**Exercise brief**
For each line of the listing below that contains the string "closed", copy the line.

**Dataset excerpt**
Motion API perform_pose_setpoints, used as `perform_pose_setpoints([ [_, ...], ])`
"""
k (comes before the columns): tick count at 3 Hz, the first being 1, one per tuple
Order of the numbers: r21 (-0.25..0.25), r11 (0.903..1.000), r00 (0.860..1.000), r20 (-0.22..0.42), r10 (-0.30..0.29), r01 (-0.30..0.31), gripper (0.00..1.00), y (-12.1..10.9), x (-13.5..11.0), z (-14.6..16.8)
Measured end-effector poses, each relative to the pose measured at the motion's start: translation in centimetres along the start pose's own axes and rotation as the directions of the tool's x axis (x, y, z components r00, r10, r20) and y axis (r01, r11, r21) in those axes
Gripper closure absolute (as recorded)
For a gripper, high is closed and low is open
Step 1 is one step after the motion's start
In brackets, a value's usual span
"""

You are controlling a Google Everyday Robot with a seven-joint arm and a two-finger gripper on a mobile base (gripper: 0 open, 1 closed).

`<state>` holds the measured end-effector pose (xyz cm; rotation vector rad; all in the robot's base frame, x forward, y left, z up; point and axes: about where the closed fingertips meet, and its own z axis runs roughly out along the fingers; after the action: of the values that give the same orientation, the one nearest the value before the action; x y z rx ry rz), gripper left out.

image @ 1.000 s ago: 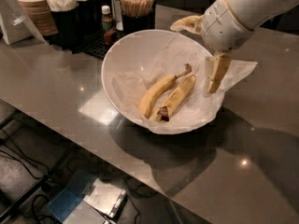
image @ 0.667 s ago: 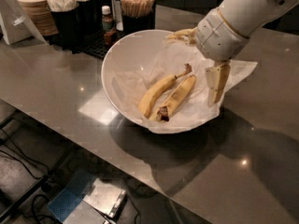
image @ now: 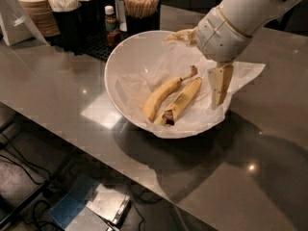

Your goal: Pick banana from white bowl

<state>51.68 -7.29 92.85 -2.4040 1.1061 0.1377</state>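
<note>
— Since a second ago the tool point(image: 193, 69) has dropped a little and slid further in over the white bowl point(image: 126, 57), hasn't it?

— It has. Its two fingers stand wide apart and hold nothing. One reaches along the bowl's far rim. The other hangs down just inside the wall on the arm's side. Whether that lower finger brushes the crinkled paper sheet point(image: 243, 73) lining the bowl cannot be told.

— So which step is this?

— The approach, by the look of it; no grasp is made yet. The banana point(image: 183, 99), the duller, straighter one with the dark mushy end, lies on the bowl's floor. It is near the hanging finger and touches the brighter curved banana point(image: 159, 97) beside it.

— And next?

— Probably the tool must sink toward the bowl's centre and straddle the banana alone. It would then close across the middle without catching the neighbour or the paper. The bowl sits on the grey tabletop point(image: 57, 88) and might slide if nudged.
</note>
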Motion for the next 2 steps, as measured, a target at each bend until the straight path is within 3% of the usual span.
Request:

**Result of the task**
For a gripper, high is closed and low is open
You are controlling a Google Everyday Robot with a seven-joint arm and a two-finger gripper on a mobile base (gripper: 0 open, 1 closed).
`<state>` holds the measured end-effector pose (xyz cm; rotation vector rad; all in the robot's base frame, x forward, y left, z up; point and axes: about where the closed fingertips meet, and its own z axis runs roughly out along the fingers; after the action: of the values that give the same orientation, the one nearest the value before the action; x y z rx ry rz), gripper left out.

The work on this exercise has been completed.